The first and most obvious mode is the concept map's use as a document “in itself”. The concept map has a particular hermeneutic value, related to its characteristic design and label relations. The representation of relations differs significantly from hypertexts to concept maps. Even hypertext navigation is based on relations and their navigation, but in hypertext, the visible part of the relation does not go beyond the “port of entry” (the link) that leads to the document, or to the connected part of a document. In the concept map the relations are entirely visible, as arcs connecting two concept-nodes. This feature makes fully visible the logical path from one concept to another. The concept map represents the relational texture of the discipline as a whole, and its user sees a design composed of nodes and arcs, which effectively shows the structure of the disciplinary context. This structure carries the particular hermeneutic value, because it allows the user to understand, at first sight, the topics and fundamental links of the context. Furthermore, constant use leads to a gradual deepening of the study concept, without losing sight of the general context and the specific position of each concept. This hermeneutic value is linked, obviously, to the degree of detail or depth of the map itself. The more the map is full of nodes and arcs, concepts and relations, the more the study of the map can become significant. By increasing the level of depth, the concept map evolves from context structuring to a kind of knowledge writing. In this way disciplinary content in explicitely structured as a set of relationships that connect specific fields and concepts of the discipline one to the other (Kramer, 1994; Pedroni, 2004). Torma and Nuutila (2004), allow, through a specific software, the use of a structured map to compose sentences in which concepts and relations are clearly separated and automatically integrated.

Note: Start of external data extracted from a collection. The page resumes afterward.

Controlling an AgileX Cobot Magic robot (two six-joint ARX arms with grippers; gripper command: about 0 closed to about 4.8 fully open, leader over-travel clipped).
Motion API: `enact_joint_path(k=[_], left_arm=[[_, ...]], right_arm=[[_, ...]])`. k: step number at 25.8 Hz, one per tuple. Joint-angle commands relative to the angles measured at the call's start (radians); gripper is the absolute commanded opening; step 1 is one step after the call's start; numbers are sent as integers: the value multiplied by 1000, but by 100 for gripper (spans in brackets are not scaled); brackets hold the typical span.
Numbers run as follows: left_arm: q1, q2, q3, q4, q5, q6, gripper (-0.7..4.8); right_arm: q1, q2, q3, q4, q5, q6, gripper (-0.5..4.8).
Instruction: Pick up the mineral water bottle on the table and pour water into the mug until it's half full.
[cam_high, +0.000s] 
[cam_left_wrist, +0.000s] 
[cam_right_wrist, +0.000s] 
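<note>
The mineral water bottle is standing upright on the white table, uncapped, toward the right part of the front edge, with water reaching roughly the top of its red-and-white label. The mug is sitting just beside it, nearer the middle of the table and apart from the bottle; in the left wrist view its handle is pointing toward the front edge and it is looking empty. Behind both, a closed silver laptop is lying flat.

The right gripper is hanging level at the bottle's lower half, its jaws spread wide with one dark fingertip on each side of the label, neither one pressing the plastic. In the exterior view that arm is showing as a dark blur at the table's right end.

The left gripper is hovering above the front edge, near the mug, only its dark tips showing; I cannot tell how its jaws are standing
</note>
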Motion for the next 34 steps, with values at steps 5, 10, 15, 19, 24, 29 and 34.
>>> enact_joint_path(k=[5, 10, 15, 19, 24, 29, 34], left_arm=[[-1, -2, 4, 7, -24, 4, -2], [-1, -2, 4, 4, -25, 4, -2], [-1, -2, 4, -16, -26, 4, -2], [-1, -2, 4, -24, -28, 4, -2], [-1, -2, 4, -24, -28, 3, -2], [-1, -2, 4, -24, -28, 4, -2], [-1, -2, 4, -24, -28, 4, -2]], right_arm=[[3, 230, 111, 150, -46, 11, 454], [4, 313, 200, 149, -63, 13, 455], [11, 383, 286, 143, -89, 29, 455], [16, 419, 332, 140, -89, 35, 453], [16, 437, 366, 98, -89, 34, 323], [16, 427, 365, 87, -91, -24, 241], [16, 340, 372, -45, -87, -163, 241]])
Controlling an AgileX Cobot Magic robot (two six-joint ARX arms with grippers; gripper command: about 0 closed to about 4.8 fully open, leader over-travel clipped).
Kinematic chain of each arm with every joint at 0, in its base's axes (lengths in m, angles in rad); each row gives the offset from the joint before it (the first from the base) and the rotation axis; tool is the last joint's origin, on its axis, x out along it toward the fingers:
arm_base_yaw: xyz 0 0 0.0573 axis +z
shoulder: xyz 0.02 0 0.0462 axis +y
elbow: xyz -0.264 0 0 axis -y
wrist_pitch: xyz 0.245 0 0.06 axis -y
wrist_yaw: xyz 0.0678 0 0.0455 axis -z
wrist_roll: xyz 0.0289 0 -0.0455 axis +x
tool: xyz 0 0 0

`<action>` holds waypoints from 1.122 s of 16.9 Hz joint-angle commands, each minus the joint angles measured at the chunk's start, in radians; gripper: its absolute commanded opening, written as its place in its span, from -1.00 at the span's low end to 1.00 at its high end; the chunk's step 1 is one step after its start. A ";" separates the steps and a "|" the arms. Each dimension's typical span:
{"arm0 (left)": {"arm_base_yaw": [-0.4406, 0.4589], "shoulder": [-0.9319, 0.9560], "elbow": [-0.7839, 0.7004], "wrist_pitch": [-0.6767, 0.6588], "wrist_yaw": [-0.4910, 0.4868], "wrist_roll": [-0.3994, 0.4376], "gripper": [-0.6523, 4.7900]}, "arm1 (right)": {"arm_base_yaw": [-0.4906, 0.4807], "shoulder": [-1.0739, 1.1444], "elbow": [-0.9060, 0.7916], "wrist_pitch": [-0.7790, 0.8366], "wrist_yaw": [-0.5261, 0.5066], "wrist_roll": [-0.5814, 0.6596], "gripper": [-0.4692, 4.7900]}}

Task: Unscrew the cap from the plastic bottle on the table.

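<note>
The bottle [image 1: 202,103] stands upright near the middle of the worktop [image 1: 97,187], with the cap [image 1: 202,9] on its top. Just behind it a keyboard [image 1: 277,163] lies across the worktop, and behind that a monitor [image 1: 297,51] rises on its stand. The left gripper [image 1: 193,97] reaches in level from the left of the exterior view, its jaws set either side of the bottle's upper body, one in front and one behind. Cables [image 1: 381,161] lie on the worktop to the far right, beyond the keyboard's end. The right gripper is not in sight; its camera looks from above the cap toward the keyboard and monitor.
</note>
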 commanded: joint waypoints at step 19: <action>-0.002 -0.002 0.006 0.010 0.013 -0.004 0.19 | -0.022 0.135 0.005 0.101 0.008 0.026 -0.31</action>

Among other applications, in a learning environment maps of this kind can provide testing tools which can be applied in “open” and “closed” modalities (La Vecchia & Pedroni, 2007).

These modalities may include:

  • Checking the correctness of concept maps provided by the teacher, and the reporting of any errors;

  • Creating maps in which the concepts are expressed and graphically designed, but the relations not labeled: the test consists in correctly writing on the map the relation labels, provided on a separate list;

  • Reconstruction of maps from a list of concepts and a list of relations.